» **Work request**
The complete listing below should be transcribed precisely.

Start of Data

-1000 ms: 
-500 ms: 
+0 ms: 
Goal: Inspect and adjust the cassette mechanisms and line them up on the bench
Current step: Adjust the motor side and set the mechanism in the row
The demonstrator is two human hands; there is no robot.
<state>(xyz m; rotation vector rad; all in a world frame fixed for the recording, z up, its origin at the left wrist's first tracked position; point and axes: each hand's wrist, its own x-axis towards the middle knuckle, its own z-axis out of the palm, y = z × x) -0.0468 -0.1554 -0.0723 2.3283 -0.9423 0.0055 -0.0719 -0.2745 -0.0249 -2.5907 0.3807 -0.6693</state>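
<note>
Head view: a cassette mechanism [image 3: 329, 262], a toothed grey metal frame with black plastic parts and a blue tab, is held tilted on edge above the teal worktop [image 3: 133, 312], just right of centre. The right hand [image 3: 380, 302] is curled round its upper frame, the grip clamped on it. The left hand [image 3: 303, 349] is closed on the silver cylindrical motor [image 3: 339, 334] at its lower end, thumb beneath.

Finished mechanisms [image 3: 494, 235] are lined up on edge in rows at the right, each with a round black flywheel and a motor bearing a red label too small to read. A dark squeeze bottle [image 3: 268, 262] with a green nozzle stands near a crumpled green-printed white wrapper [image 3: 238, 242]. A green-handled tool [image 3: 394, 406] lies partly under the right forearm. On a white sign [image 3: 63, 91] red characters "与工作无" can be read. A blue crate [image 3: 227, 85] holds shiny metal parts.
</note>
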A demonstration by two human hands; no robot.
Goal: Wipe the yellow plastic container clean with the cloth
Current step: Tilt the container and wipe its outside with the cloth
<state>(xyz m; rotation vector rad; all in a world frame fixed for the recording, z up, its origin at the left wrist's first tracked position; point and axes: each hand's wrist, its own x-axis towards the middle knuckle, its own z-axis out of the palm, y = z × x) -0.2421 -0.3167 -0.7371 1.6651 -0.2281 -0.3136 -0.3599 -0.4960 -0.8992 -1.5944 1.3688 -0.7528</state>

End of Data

» **Response**
-1000 ms: 
-500 ms: 
+0 ms: 
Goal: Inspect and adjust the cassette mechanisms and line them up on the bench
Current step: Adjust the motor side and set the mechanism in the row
The demonstrator is two human hands; there is no robot.
<state>(xyz m; rotation vector rad; all in a world frame fixed for the recording, z up, its origin at the left wrist's first tracked position; point and axes: each hand's wrist, its own x-axis towards the middle knuckle, its own z-axis out of the palm, y = z × x) -0.0468 -0.1554 -0.0723 2.3283 -0.9423 0.0055 -0.0719 -0.2745 -0.0249 -2.5907 0.3807 -0.6693</state>
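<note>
Head view: a cassette mechanism [image 3: 329, 262], a toothed grey metal frame with black plastic parts and a blue tab, is held tilted on edge above the teal worktop [image 3: 133, 312], just right of centre. The right hand [image 3: 380, 302] is curled round its upper frame, the grip clamped on it. The left hand [image 3: 303, 349] is closed on the silver cylindrical motor [image 3: 339, 334] at its lower end, thumb beneath.

Finished mechanisms [image 3: 494, 235] are lined up on edge in rows at the right, each with a round black flywheel and a motor bearing a red label too small to read. A dark squeeze bottle [image 3: 268, 262] with a green nozzle stands near a crumpled green-printed white wrapper [image 3: 238, 242]. A green-handled tool [image 3: 394, 406] lies partly under the right forearm. On a white sign [image 3: 63, 91] red characters "与工作无" can be read. A blue crate [image 3: 227, 85] holds shiny metal parts.
</note>
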A demonstration by two human hands; no robot.
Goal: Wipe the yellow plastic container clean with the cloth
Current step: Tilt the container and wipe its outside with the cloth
<state>(xyz m; rotation vector rad; all in a world frame fixed for the recording, z up, its origin at the left wrist's first tracked position; point and axes: each hand's wrist, its own x-axis towards the middle knuckle, its own z-axis out of the palm, y = z × x) -0.2421 -0.3167 -0.7371 1.6651 -0.2281 -0.3136 -0.3599 -0.4960 -0.8992 -1.5944 1.3688 -0.7528</state>

This answer requires no further additions.